─── Information supplied ───

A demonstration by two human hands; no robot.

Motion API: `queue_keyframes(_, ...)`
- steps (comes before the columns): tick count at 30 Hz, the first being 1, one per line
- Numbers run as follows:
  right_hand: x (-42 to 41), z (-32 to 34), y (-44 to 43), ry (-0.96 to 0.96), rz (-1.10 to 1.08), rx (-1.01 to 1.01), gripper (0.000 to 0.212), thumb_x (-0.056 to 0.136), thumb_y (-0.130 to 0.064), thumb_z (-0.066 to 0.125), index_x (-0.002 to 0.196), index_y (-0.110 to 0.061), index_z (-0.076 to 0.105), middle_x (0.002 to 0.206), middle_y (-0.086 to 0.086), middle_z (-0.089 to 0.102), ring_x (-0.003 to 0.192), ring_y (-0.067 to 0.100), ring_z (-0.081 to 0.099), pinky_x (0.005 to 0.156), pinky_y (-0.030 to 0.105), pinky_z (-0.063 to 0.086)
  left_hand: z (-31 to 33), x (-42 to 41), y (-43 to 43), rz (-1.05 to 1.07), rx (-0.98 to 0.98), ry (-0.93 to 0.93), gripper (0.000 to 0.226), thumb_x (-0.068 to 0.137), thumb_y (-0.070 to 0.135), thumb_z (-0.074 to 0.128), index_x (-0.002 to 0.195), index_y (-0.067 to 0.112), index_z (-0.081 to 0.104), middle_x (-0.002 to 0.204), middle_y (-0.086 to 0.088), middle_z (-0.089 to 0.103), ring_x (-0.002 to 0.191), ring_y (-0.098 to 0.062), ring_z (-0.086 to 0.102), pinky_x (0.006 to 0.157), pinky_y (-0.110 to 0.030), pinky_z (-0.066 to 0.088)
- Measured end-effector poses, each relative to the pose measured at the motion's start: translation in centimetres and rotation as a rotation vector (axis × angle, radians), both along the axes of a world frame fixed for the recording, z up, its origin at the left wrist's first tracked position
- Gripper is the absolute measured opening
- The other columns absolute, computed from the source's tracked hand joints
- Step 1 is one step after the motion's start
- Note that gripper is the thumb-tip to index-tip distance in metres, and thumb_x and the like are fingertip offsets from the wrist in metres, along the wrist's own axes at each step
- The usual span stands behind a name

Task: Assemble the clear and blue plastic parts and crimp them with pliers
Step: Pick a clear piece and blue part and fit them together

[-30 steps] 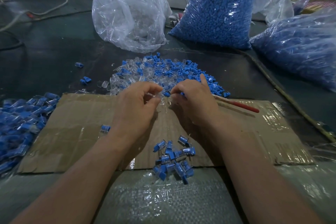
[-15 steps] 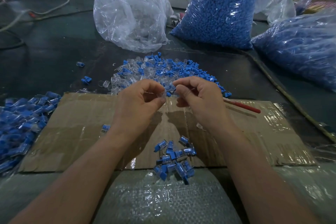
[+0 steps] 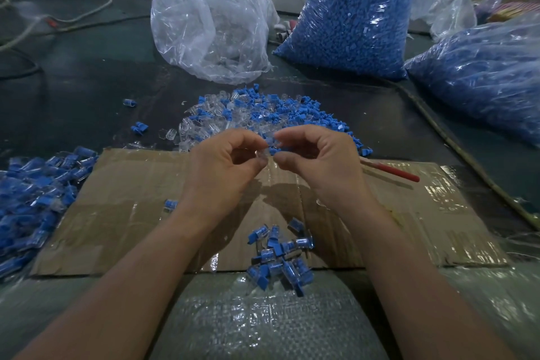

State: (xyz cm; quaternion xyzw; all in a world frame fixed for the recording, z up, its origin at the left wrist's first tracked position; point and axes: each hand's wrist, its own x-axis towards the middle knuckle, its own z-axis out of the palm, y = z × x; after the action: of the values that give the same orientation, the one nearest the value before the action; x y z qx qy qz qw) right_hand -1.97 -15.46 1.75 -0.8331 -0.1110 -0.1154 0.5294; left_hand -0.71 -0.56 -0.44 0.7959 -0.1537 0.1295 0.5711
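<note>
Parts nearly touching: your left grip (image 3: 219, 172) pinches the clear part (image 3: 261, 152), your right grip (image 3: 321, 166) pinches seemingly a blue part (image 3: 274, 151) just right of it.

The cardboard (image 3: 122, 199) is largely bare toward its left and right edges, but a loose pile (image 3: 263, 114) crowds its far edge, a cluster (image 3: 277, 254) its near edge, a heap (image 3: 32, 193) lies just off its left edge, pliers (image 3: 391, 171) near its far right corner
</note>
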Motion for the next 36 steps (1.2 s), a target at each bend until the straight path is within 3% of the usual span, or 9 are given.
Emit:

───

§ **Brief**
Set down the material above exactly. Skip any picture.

§ **Output below**
A demonstration by two human hands; no robot.

Motion API: `queue_keyframes(_, ...)`
- steps (comes before the columns): tick count at 30 Hz, the first being 1, one per line
- Numbers run as follows:
  right_hand: x (-42 to 41), z (-32 to 34), y (-44 to 43), ry (-0.96 to 0.96), rz (-1.10 to 1.08), rx (-1.01 to 1.01), gripper (0.000 to 0.212), thumb_x (-0.056 to 0.136), thumb_y (-0.130 to 0.064), thumb_z (-0.066 to 0.125), index_x (-0.002 to 0.196), index_y (-0.110 to 0.061), index_z (-0.076 to 0.105), middle_x (0.002 to 0.206), middle_y (-0.086 to 0.086), middle_z (-0.089 to 0.102), ring_x (-0.003 to 0.192), ring_y (-0.067 to 0.100), ring_z (-0.081 to 0.099), pinky_x (0.005 to 0.156), pinky_y (-0.030 to 0.105), pinky_z (-0.063 to 0.086)
  left_hand: z (-31 to 33), x (-42 to 41), y (-43 to 43), rz (-1.05 to 1.07), rx (-0.98 to 0.98), ry (-0.93 to 0.93), gripper (0.000 to 0.226), thumb_x (-0.068 to 0.137), thumb_y (-0.070 to 0.135), thumb_z (-0.074 to 0.128), index_x (-0.002 to 0.195), index_y (-0.067 to 0.112), index_z (-0.081 to 0.104), middle_x (-0.002 to 0.204), middle_y (-0.086 to 0.088), middle_z (-0.089 to 0.103), ring_x (-0.002 to 0.191), ring_y (-0.098 to 0.062), ring_z (-0.086 to 0.102), pinky_x (0.006 to 0.157), pinky_y (-0.110 to 0.030), pinky_z (-0.066 to 0.088)
- Measured end-effector poses, each relative to the pose measured at the motion's start: translation in centimetres and rotation as a rotation vector (axis × angle, radians), both along the axes of a world frame fixed for the recording, z up, its origin at the left wrist's first tracked position
- Gripper is the absolute measured opening
- The other columns absolute, computed from the source's tracked hand joints
- Step 1 is one step after the motion's start
- Note that gripper is the thumb-tip to index-tip distance in metres, and thumb_x and the like are fingertip offsets from the wrist in metres, along the wrist's own axes at each step
- The usual span stands behind a name

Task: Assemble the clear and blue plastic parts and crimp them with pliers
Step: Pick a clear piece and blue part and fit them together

[-30 steps] 
[-15 steps] 
[+0 steps] 

State: (xyz cm; quaternion xyzw; all in a world frame fixed for the recording, z up, its origin at the left wrist's first tracked position; point and axes: each hand's wrist, its own x-axis towards the middle knuckle, its own z-axis out of the palm, y = z × x; after the action: of the values that give the same orientation, the one nearest the value before the action; x y z qx qy qz qw) right_hand -1.97 -15.46 1.75 -0.8331 -0.1110 -0.1154 0.5294; left_hand -0.71 -0.56 -0.44 0.7959 -0.1537 0.1295 0.5711
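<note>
Parts nearly touching: your left grip (image 3: 219, 172) pinches the clear part (image 3: 261, 152), your right grip (image 3: 321, 166) pinches seemingly a blue part (image 3: 274, 151) just right of it.

The cardboard (image 3: 122, 199) is largely bare toward its left and right edges, but a loose pile (image 3: 263, 114) crowds its far edge, a cluster (image 3: 277, 254) its near edge, a heap (image 3: 32, 193) lies just off its left edge, pliers (image 3: 391, 171) near its far right corner
</note>
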Motion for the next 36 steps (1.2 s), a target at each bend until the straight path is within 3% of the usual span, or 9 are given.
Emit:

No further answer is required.